In documents released by US Democrats on the Committee on Oversight and Government Reform, Musk was named in the daily schedules of the late financier and sex offender Epstein.
Musk previously said he was invited to Epstein's compound on Little St James island in the US Virgin Islands on several occasions but declined.
The documents also name Britain's Prince Andrew in a flight manifest on Epstein's private jet from New Jersey to Palm Beach, Florida, in May 2000.
In 2022, Andrew settled a lawsuit brought by the late Virginia Giuffre, one of Epstein's most prominent accusers.
In her claim, Giuffre accused Andrew of sexually abusing her when she was a teenager. Andrew has denied wrongdoing and said he regrets his past association with Epstein.

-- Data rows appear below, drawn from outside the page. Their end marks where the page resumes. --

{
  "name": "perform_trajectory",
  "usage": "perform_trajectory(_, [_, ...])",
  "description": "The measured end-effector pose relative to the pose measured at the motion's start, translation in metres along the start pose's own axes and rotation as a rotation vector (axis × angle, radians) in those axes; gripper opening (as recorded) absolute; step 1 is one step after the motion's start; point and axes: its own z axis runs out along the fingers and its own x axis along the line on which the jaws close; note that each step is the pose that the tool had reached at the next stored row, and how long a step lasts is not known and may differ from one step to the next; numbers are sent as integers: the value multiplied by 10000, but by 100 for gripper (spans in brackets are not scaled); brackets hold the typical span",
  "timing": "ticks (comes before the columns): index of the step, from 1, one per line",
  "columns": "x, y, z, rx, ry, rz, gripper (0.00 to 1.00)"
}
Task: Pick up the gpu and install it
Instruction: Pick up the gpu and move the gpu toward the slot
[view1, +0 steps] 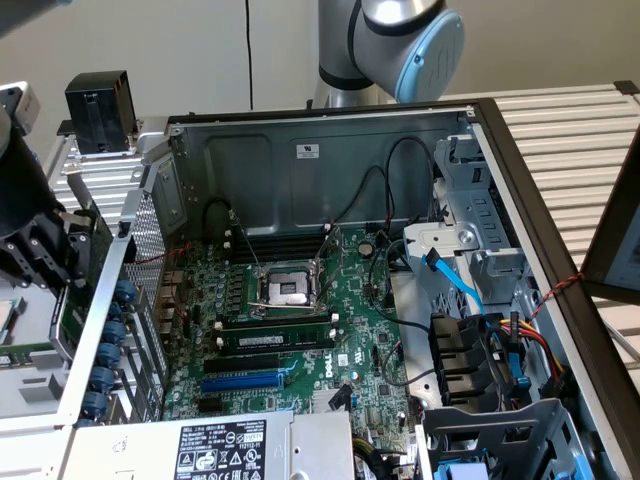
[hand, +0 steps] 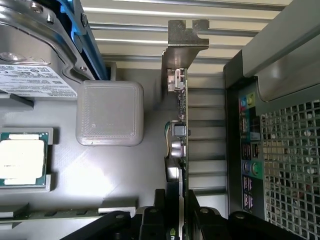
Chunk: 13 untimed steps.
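My fingers (hand: 151, 225) grip the gpu (hand: 181, 125) edge-on, so I fear its bracket (hand: 176, 55) catching the case (hand: 235, 100) and twisting it loose.

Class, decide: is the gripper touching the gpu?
Touching. The wrist view shows the gripper closed on the gpu, its jaws pressed against both faces of the edge-on card.

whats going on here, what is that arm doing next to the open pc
The robot arm's hand is clamped on the gpu, which is seen edge-on with its metal end bracket pointing away from the hand. It is outside the open computer case, beside the case's rear port wall on the exterior view's left, over a grey tray that also holds a cpu. The card is not yet in a slot on the motherboard.
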Motion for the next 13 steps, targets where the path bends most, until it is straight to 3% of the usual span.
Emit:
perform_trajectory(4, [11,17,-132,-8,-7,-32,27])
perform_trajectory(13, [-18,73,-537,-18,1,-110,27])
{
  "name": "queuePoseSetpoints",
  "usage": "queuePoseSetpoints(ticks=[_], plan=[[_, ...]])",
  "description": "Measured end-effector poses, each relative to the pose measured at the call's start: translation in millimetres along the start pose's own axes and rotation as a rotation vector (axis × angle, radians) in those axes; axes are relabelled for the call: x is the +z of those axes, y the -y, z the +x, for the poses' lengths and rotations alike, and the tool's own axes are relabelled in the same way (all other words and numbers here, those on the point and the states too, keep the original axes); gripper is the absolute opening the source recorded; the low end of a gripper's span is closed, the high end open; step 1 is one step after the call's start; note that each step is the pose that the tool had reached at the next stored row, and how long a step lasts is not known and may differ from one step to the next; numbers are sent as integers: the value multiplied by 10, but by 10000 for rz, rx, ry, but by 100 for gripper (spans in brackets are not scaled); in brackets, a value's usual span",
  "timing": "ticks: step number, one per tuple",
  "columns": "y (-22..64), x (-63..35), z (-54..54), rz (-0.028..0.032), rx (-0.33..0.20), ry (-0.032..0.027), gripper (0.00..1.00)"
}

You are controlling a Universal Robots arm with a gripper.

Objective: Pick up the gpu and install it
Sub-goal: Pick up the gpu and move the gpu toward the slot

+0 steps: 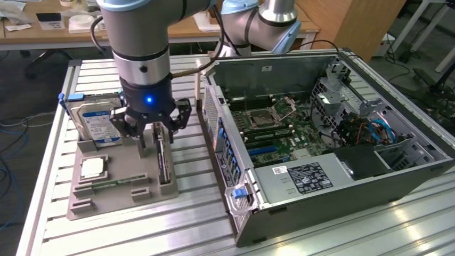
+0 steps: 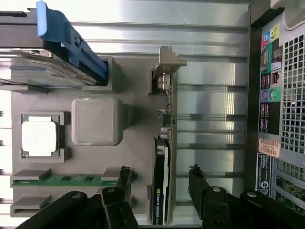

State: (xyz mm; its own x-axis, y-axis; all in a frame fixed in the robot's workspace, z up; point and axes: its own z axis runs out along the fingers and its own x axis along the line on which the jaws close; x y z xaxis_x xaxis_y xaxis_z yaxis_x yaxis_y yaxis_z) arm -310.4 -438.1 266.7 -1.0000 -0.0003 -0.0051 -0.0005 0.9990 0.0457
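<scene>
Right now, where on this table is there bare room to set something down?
Bare table slats run between the tray and the exterior camera, and in the narrow strip between tray and computer case. The tray itself is crowded: hard drive, gpu, open gripper straddling the gpu.

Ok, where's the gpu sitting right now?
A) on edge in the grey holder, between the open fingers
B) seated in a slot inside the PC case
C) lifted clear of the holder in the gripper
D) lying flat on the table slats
A: the gpu stands on edge in the grey holder, and the gripper is open with a finger on either side, neither touching it.
</scene>
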Motion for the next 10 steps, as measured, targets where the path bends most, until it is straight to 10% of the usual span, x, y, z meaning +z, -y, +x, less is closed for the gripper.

The files also reveal calendar entries for a breakfast with former Trump strategist Steve Bannon in February 2019, and a lunch with PayPal co-founder Peter Thiel in November 2017.

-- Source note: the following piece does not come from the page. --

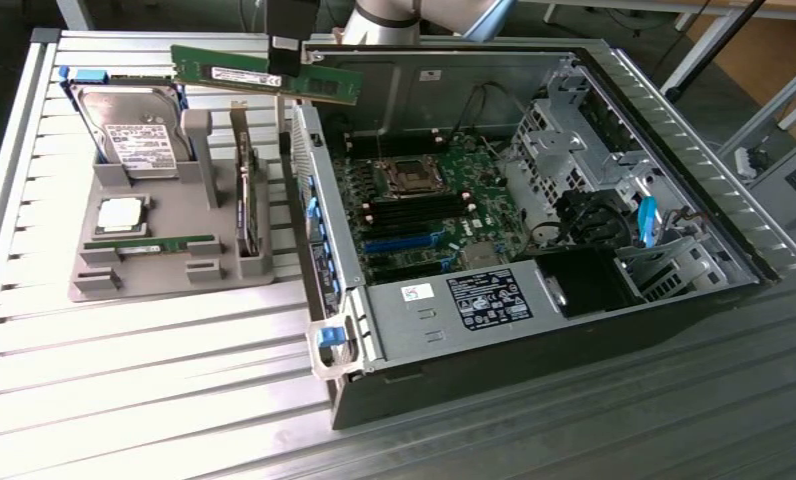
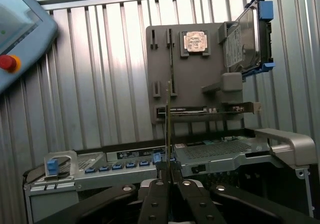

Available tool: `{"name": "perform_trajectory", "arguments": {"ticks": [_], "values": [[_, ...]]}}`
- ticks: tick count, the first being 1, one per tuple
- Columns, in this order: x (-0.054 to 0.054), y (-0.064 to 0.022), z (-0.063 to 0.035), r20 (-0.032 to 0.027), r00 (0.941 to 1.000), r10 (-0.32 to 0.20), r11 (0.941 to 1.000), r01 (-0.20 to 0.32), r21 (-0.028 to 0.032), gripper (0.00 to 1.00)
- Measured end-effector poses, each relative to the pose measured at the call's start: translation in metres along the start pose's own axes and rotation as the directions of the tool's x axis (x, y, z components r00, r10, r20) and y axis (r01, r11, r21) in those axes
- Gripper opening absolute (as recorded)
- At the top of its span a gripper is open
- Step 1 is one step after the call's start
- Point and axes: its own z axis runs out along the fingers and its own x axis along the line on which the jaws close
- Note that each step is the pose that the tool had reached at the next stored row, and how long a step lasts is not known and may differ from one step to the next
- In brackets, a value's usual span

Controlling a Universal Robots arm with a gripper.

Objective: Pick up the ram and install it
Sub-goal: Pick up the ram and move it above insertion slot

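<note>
Broadly, the ribbed metal counter (image 1: 131, 380) carried everything, and on it, toward the exterior view's right, lay the open computer case (image 1: 505, 390) with its side off, showing the green motherboard (image 1: 438, 205) and a silver power supply (image 1: 465, 305) with a dark label. Just beside the case, on the exterior view's left, sat a grey holder (image 1: 158, 275) with slots and posts. A silver hard drive (image 1: 138, 135) with a white label leaned in the holder's far end, and an expansion card (image 1: 247, 200) stood on edge along the side nearest the case. The ram (image 1: 225, 70) was up in the air, clear of the holder, above the far end of the holder and the near wall of the case; it hung lengthwise, sloping slightly down toward the exterior view's right. In the wrist view it showed edge-on as a thin upright line (image 2: 168, 129). The tool (image 1: 285, 60) was clamped shut on the ram, its dark fingertips (image 2: 175, 176) pinching the stick on both faces. A second green stick (image 1: 151, 243) lay flat in the holder, and a square silver processor chip (image 1: 121, 215) rested in a recess beside it.
</note>
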Motion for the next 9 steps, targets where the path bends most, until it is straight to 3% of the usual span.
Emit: {"name": "perform_trajectory", "arguments": {"ticks": [9], "values": [[-0.0014,-0.0113,0.0005,-0.0014,1.0,0.0,0.9999,0.0,-0.0109,0.11]]}}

There are no accusations of any wrongdoing by Musk, Thiel, Bannon or Andrew in the documents released on Friday.
The daily calendars do not indicate if the meetings actually took place.

Little Saint James Island was owned by Epstein from 1998 until he died in 2019. Source: Getty / Miami Herald/TNS
In reply to a post on X referencing a news story about the documents, Musk wrote: "This is false."
The tech billionaire has previously weaponised Epstein files against political figures.
In July, he accused Bannon of being in the Epstein files — just a month after he accused US President Donald Trump of being named in the Epstein files, saying "that is the real reason they have not been made public".
He later deleted the post and said he "went too far" about Trump.
Trump has been facing criticism in recent months from his conservative base and congressional Democrats over his administration's handling of the Epstein case.
The US justice department in July said it would not make public files from its sex trafficking investigation into Epstein, reneging on earlier promises from Trump and his allies to do so.
The Democrat oversight committee said the documents showed Epstein was friends with "some of the most powerful and wealthiest men in the world," and called on the department to release all documents from its probe.
"Every new document produced provides new information as we work to bring justice for the survivors and victims. Oversight Democrats will not stop until we identify everyone complicit in Epstein's heinous crimes," Sara Guerrero, the committee spokesperson, said.
In a congressional testimony earlier this month, FBI Director Kash Patel said there was no credible information that Epstein trafficked women and underage girls to anyone but himself.
Epstein died by suicide in 2019 in jail while awaiting trial on sex trafficking charges, to which he had pleaded not guilty.